_Extracted entries:_
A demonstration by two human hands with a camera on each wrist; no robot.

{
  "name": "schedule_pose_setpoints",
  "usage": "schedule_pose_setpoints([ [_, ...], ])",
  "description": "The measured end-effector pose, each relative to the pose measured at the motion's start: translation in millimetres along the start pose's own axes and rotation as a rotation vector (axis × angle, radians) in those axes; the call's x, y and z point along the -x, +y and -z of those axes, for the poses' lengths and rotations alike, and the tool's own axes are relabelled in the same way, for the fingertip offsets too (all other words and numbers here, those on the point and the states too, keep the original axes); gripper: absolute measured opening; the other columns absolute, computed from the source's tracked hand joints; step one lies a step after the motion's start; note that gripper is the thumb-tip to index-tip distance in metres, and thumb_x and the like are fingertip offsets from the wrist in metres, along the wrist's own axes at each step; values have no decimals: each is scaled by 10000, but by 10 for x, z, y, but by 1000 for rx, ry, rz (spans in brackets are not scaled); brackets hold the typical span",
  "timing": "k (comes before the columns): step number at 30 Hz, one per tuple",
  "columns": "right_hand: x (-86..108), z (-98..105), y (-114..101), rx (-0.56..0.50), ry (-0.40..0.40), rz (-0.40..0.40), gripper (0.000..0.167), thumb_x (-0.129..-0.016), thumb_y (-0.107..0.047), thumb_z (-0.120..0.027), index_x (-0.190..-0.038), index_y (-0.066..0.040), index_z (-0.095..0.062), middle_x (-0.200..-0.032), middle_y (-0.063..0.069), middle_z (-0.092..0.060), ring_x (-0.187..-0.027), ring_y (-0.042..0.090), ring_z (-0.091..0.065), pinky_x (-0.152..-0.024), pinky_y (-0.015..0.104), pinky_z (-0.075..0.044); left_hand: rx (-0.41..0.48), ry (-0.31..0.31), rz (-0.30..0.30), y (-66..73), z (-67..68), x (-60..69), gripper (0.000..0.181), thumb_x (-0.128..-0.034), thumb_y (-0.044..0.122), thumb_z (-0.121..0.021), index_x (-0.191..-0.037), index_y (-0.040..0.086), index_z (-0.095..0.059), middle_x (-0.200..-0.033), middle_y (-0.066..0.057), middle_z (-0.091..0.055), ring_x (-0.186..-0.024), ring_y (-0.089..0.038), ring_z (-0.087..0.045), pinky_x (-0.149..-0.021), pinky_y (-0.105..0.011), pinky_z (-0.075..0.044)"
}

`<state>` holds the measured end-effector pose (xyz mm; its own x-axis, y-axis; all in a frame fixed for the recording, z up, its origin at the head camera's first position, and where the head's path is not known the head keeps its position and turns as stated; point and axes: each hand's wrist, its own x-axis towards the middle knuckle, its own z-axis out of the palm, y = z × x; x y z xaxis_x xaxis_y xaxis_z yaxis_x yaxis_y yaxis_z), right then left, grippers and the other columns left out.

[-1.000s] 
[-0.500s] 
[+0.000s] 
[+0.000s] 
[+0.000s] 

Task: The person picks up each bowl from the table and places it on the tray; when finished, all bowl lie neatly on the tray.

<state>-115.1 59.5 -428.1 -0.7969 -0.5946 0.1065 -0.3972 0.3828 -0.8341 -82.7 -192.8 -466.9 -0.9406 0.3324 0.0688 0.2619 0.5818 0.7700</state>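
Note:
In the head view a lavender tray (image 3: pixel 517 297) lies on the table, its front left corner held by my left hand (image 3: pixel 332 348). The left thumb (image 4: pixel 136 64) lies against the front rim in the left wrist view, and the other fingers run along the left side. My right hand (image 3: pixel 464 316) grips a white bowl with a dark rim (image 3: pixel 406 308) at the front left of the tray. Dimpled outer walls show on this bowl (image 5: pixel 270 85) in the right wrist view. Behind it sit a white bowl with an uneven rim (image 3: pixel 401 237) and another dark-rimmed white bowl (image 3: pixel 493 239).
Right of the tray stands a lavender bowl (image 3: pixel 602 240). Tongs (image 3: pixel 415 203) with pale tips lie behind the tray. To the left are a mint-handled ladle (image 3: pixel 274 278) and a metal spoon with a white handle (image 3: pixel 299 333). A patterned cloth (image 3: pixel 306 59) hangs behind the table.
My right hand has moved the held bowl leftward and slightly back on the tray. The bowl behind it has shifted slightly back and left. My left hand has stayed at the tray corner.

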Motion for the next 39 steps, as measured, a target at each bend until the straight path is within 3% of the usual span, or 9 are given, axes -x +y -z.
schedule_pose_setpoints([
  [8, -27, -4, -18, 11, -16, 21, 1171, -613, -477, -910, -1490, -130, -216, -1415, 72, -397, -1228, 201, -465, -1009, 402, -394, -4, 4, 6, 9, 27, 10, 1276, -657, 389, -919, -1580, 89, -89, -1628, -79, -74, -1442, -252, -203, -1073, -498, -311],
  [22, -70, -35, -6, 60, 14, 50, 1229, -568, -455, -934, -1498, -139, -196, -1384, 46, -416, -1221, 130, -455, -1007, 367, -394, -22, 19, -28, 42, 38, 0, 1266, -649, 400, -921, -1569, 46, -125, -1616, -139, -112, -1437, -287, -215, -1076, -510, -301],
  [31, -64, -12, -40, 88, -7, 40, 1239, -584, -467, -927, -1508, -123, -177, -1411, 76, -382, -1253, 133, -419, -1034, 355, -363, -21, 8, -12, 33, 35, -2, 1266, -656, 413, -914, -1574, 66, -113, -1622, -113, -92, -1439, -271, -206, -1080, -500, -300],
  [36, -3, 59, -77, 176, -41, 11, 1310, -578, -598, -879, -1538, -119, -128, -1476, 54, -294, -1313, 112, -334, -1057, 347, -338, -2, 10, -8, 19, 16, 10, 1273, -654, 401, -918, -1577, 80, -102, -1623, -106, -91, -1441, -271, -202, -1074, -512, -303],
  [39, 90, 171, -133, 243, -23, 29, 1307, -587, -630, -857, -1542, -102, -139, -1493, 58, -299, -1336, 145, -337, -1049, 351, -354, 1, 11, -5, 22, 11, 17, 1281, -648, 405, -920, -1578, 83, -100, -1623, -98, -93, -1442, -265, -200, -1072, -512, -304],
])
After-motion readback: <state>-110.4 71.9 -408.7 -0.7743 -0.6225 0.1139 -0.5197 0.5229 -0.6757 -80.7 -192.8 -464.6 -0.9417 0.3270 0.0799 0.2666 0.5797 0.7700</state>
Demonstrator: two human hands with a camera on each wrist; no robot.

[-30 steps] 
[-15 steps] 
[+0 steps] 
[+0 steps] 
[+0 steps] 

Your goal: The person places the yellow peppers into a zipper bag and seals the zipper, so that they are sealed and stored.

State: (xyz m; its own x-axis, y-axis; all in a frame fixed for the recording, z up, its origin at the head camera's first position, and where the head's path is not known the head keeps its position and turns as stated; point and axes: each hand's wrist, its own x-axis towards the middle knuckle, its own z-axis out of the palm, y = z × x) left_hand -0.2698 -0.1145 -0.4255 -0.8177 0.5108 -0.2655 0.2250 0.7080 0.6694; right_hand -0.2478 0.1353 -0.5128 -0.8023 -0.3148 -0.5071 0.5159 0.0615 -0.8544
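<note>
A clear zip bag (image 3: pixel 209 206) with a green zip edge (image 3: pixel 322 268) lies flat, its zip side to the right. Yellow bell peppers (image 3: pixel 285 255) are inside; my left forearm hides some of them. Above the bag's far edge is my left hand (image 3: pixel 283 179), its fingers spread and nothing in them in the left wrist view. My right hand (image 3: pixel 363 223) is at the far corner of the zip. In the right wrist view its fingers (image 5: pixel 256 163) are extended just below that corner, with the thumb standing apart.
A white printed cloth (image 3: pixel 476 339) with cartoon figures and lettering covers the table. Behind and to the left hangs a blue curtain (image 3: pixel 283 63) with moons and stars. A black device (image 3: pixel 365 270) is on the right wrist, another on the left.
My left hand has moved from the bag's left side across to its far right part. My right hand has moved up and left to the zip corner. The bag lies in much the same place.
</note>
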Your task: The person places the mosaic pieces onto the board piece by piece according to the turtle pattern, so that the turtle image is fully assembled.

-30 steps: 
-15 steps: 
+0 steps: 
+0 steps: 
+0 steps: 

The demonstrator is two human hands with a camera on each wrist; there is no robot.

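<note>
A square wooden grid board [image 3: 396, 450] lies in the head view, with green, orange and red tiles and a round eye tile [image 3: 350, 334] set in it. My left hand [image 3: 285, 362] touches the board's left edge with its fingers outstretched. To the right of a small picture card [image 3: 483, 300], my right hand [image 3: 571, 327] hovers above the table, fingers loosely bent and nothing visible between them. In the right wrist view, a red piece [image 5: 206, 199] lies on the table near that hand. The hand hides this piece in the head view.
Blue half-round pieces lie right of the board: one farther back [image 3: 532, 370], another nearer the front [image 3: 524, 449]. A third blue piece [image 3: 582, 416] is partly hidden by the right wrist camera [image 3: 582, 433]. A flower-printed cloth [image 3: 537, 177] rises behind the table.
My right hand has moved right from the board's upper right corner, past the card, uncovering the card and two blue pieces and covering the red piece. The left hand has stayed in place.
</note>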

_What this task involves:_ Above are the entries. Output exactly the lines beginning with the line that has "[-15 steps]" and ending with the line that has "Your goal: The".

_Response area:_
[-15 steps] 
[+0 steps] 
[+0 steps] 
[+0 steps] 

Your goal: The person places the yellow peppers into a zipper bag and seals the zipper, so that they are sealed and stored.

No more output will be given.